§ **Extracted material**
········
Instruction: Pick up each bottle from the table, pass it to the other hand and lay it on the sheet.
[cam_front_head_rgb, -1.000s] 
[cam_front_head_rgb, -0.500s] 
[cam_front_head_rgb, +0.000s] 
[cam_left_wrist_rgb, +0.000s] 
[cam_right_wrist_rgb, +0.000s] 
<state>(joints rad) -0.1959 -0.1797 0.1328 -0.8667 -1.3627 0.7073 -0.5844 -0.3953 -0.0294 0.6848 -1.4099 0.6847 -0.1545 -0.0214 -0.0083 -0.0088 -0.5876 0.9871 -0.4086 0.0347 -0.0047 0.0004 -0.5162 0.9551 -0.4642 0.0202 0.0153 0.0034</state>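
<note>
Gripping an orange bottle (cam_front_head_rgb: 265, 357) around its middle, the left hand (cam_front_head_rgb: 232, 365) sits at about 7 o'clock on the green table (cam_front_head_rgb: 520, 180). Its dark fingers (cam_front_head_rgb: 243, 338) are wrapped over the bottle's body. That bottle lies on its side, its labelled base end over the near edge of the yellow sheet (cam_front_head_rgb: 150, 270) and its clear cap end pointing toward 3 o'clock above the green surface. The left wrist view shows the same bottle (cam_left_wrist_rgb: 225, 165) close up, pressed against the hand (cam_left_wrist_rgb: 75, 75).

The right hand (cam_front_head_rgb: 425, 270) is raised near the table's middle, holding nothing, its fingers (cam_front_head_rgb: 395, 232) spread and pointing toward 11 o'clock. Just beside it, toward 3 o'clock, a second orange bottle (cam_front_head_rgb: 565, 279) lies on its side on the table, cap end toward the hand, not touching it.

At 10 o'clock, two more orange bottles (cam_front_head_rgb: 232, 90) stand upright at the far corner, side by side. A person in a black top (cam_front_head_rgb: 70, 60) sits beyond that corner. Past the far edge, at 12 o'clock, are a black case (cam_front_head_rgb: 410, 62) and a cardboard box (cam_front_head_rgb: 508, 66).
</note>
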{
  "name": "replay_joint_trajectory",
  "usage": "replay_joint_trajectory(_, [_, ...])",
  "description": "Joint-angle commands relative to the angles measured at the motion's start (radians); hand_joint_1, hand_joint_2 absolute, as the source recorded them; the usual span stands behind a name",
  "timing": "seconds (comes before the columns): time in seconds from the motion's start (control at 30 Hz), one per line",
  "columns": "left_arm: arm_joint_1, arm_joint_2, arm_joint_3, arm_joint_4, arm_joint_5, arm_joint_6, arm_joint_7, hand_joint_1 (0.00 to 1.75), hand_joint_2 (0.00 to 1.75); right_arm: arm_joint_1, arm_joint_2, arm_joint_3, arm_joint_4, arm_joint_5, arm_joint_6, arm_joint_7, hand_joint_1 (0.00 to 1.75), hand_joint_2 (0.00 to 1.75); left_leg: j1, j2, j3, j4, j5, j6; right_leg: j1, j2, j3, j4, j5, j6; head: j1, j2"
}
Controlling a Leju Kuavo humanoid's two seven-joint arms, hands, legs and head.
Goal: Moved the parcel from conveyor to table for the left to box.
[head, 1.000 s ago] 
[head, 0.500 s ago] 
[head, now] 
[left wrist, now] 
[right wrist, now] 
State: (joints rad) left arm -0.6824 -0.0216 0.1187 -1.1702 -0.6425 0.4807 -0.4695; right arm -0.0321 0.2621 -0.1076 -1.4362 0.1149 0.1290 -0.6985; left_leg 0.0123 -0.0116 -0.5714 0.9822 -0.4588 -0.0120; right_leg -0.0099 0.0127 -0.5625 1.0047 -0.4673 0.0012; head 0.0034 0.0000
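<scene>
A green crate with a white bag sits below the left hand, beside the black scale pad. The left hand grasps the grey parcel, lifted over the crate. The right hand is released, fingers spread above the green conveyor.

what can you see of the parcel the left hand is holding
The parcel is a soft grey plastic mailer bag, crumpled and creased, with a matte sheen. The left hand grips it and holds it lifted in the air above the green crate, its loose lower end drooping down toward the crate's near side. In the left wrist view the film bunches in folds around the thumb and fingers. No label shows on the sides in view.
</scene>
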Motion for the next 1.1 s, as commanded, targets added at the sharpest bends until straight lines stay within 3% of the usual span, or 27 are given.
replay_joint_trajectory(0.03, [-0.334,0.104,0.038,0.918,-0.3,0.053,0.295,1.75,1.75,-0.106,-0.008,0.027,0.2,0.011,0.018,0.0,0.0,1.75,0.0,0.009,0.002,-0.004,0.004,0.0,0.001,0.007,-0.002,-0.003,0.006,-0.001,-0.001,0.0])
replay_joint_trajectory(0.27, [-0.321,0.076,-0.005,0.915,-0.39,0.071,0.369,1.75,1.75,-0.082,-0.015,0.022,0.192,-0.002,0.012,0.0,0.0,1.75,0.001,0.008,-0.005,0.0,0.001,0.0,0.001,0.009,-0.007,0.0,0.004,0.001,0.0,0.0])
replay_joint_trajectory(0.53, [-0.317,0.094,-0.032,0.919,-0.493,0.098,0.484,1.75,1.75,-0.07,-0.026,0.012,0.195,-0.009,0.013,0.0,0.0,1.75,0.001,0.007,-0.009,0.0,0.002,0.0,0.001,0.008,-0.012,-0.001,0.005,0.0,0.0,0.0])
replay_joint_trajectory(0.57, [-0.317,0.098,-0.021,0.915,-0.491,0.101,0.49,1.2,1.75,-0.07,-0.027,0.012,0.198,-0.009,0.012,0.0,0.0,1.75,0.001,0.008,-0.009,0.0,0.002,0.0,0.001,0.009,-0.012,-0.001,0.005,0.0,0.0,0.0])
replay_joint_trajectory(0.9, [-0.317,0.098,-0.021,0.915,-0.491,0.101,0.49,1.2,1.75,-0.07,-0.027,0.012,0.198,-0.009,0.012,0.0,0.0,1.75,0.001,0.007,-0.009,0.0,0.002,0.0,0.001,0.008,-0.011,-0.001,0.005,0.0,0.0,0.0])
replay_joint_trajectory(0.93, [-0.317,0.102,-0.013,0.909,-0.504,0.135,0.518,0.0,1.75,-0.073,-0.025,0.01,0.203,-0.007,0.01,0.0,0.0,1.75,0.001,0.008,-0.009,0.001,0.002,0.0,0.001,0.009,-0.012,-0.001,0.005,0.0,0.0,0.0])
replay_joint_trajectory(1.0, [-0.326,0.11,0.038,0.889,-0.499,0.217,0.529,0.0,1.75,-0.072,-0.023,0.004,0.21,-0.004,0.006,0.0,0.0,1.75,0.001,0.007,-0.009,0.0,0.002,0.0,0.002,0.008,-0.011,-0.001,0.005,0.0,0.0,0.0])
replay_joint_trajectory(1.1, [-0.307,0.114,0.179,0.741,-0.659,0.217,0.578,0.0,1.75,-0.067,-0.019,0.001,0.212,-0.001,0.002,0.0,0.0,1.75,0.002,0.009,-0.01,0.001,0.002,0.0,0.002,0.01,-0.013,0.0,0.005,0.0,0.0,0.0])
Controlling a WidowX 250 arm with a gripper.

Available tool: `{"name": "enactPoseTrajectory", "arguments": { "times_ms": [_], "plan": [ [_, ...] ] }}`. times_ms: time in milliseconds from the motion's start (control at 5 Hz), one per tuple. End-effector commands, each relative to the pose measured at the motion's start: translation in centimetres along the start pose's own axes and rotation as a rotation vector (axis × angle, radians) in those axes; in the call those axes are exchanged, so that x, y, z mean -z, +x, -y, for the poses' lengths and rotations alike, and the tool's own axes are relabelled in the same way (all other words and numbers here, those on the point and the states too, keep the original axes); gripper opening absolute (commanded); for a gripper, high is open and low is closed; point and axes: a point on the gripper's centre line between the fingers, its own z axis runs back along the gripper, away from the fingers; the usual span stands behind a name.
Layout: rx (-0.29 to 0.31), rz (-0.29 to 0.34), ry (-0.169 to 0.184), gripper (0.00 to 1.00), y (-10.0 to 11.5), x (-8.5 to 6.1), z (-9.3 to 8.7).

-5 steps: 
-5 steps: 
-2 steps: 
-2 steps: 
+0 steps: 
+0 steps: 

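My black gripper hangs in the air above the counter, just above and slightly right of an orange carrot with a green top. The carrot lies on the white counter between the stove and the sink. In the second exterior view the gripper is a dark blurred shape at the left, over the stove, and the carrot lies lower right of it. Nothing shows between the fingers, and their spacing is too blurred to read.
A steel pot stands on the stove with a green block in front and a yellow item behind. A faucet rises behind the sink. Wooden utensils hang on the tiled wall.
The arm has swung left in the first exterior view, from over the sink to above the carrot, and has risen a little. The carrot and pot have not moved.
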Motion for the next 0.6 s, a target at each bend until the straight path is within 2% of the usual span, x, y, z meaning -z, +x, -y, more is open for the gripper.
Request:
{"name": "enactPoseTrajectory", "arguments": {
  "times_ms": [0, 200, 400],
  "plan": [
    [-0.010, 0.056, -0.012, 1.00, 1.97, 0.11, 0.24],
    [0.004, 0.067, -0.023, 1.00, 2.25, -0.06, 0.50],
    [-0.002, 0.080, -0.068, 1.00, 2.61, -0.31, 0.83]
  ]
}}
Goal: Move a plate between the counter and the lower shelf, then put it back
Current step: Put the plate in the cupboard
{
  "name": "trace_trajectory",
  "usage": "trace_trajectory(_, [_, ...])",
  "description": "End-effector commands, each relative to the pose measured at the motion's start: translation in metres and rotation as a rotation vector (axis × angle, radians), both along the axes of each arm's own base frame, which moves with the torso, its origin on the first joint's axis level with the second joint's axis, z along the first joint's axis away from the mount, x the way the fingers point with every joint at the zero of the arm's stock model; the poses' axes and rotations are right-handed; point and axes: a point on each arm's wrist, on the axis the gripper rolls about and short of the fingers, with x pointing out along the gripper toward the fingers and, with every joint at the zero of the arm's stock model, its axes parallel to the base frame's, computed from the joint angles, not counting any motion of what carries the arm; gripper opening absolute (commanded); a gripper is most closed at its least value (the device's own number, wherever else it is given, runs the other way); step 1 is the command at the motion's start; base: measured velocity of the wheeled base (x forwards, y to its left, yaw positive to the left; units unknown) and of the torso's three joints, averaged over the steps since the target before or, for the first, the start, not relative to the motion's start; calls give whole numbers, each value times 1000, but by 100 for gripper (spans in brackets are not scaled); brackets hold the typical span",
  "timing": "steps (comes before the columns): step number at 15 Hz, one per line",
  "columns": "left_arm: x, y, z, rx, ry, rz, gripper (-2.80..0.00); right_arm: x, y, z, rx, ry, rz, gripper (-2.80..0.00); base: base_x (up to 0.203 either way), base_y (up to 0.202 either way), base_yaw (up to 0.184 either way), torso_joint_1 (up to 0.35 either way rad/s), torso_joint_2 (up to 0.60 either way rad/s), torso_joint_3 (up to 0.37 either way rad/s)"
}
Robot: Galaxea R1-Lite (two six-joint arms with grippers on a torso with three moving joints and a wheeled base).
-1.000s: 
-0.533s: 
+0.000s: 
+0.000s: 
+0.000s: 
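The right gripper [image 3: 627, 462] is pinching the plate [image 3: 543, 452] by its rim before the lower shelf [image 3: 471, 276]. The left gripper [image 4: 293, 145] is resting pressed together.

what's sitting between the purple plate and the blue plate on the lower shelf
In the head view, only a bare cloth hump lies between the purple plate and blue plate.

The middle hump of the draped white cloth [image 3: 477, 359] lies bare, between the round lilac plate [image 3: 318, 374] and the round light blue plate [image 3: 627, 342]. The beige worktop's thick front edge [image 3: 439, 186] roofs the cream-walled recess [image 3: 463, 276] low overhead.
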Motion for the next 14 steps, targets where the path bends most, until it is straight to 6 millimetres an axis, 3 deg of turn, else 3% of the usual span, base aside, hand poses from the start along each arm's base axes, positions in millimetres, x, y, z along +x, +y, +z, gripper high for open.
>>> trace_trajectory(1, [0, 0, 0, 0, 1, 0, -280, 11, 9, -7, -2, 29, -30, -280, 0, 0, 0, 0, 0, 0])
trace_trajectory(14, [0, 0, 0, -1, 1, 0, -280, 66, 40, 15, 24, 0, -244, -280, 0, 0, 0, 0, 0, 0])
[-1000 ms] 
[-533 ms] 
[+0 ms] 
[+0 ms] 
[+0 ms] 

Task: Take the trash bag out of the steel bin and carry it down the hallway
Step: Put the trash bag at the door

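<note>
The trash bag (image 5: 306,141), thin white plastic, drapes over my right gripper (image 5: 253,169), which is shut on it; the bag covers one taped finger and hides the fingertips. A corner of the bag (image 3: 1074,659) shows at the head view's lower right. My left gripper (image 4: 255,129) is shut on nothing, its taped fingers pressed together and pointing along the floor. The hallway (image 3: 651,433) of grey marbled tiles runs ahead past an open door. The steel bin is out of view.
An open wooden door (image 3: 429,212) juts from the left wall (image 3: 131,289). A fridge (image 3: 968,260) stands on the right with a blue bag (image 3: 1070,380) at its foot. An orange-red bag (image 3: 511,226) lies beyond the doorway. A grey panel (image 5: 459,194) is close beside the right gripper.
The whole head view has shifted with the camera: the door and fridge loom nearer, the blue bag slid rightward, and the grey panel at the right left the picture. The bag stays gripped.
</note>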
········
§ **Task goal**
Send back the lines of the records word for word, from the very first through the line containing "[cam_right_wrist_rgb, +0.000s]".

§ **Answer section**
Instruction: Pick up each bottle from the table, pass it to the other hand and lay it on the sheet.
[cam_front_head_rgb, -1.000s] 
[cam_front_head_rgb, -0.500s] 
[cam_front_head_rgb, +0.000s] 
[cam_left_wrist_rgb, +0.000s] 
[cam_right_wrist_rgb, +0.000s] 

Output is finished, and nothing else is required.